Early detection of bladder cancer (BC) remains a major clinical challenge due to the limitations of current diagnostic methods, which are often invasive, expensive, or insufficiently sensitive, particularly for early-stage disease. Metabolomics approaches, when integrated with machine learning (ML) techniques, offer a powerful platform for identifying novel, non-invasive biomarkers. In this study, urinary volatile organic compounds (VOCs) were analysed from 87 BC patients and 90 age- and sex-matched cancer-free controls using headspace solid-phase microextraction coupled with gas chromatography-mass spectrometry (HS-SPME/GC-MS). Of the 90 VOCs identified, 27 were selected and used to train five ML algorithms-random forest (RF), support vector machine (SVM), partial least squares-discriminant analysis (PLS-DA), extreme gradient boosting (XGBoost), and k-nearest neighbors (k-NN). Model performance was evaluated using cross-validation and an independent validation set, with metrics including area under the curve (AUC), sensitivity, specificity, and accuracy. RF achieved the highest performance using all 27 features (AUC = 0.913; sensitivity, specificity, and accuracy = 85 %). After feature selection, an eight-VOC panel improved performance on the validation set (AUC = 0.872; sensitivity = 89 %, specificity = 92 %, accuracy = 91 %). The panel included ketones, aldehydes, a short fatty alcohol, and a phenol compound-seven elevated in BC, and one (acetone) decreased. This panel outperformed FDA-approved urinary assays and closely matched the specificity of urine cytology. These findings underscore the promise of VOC-based urinary biomarkers, in combination with ML, for the non-invasive detection of BC. Further large-scale validation studies are essential to confirm diagnostic utility and enable clinical translation.
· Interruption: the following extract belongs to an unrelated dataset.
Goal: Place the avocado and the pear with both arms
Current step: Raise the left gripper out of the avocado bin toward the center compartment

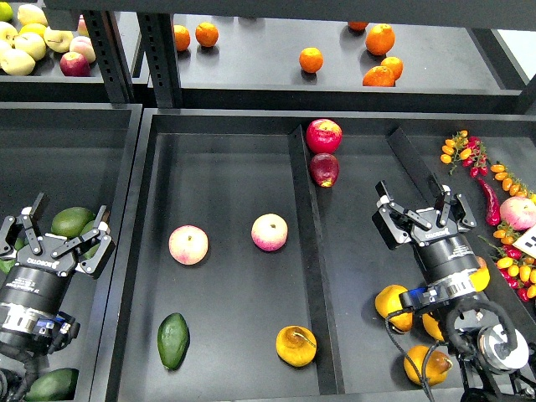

由于当前诊断方法存在局限性,膀胱癌(BC)的早期检测仍然是一项重大临床挑战。这些方法往往具有侵入性、成本高或灵敏度不足的问题,尤其是对于早期疾病。代谢组学方法与机器学习(ML)技术相结合,为识别新型非侵入性生物标志物提供了一个强大的平台。在本研究中,使用顶空固相微萃取结合气相色谱 - 质谱联用(HS - SPME/GC - MS)对87例膀胱癌患者和90例年龄及性别匹配的无癌对照者的尿液挥发性有机化合物(VOCs)进行了分析。在鉴定出的90种VOCs中,选择了27种用于训练五种ML算法——随机森林(RF)、支持向量机(SVM)、偏最小二乘判别分析(PLS - DA)、极端梯度提升(XGBoost)和k近邻(k - NN)。使用交叉验证和独立验证集评估模型性能,指标包括曲线下面积(AUC)、灵敏度、特异性和准确性。RF使用全部27个特征时性能最高(AUC = 0.913;灵敏度、特异性和准确性 = 85%)。经过特征选择后,一个由8种VOC组成的面板在验证集上提高了性能(AUC = 0.872;灵敏度 = 89%,特异性 = 92%,准确性 = 91%)。该面板包括酮类、醛类、一种短链脂肪醇和一种酚类化合物——其中七种在膀胱癌中升高,一种(丙酮)降低。该面板的表现优于美国食品药品监督管理局(FDA)批准的尿液检测方法,并且与尿液细胞学的特异性相近。这些发现强调了基于VOC的尿液生物标志物与ML相结合用于膀胱癌非侵入性检测的前景。进一步的大规模验证研究对于确认诊断效用并实现临床转化至关重要。